Le COR écrit également que « le taux de prélèvement global, qui représente actuellement environ 31 % des revenus d’activité, diminuerait progressivement pour atteindre près de 29 % » en 2070 (1). Le rapport précise que « cette diminution résulterait principalement d’un effet de structure lié à la baisse progressive du poids de la masse salariale de ces régimes qui ont un taux de cotisation les plus élevés (en particulier le régime des fonctionnaires de l’État), dans la masse totale des rémunérations. » De la sorte, « la maîtrise des dépenses publiques à travers la maîtrise des rémunérations et de l’emploi dans la fonction publique se traduit, du fait de la convention utilisée (2), par des ressources moindres pour le système des retraites et ainsi à une dégradation du solde. »

Autrement dit, par ce que le COR appelle un « résultat paradoxal », toute baisse du nombre de fonctionnaires se traduirait par une diminution parallèle des ressources du système de retraite, puisque les cotisations de l’État diminueraient elles aussi.

En réalité, il n’en va pas ainsi puisque, répétons-le, ces cotisations des fonctionnaires de l’État ne sont jamais versées et n’ont donc pas d’effet sur les ressources du système. Les pensions versées (à hauteur de 54 milliards d’euros en 2018) sont directement imputées sur le budget de l’État et creusent le déficit public.

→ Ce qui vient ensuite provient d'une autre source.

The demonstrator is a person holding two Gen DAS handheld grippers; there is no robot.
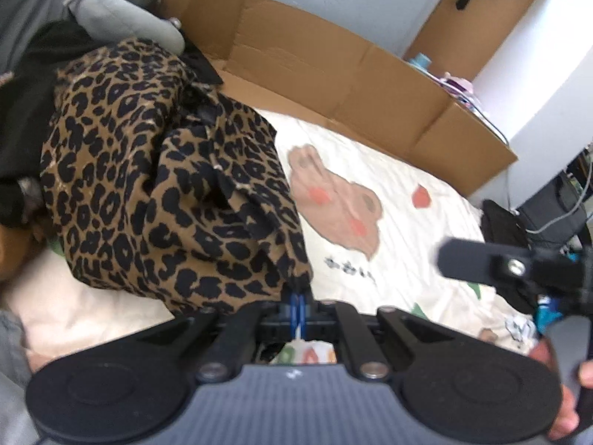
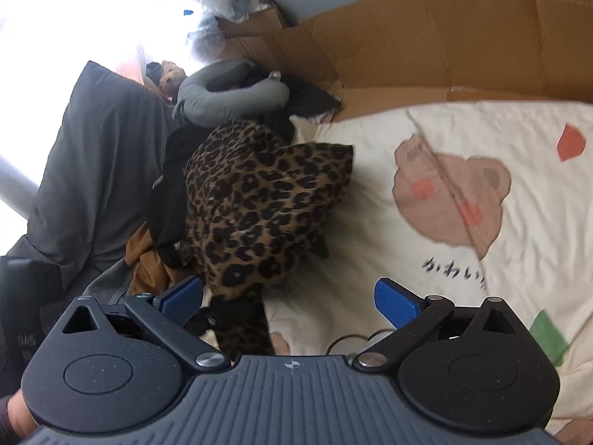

De ce fait, les projections du COR (selon lesquelles le déficit du système retraites dans son ensemble serait multiplié par quatre d’ici 2022, jusqu’à représenter 0,4 % du PIB, soit quelque 12 milliards d’euros) sont faussées, même à court terme.

Voilà comment le Conseil d’orientation des retraites, pour répondre aux attentes des pouvoirs publics, continue d’abuser les Français.

(1) rappelons, pour donner une idée de la valeur de ce type de "projections" à l’horizon de cinquante ans, que le COR a été contraint de réviser sensiblement celles qu’il avait émises l’an dernier seulement…

(2) Il s’agit de la convention comptable COR, concernant le régime de la fonction publique de l’État et les autres régimes spéciaux.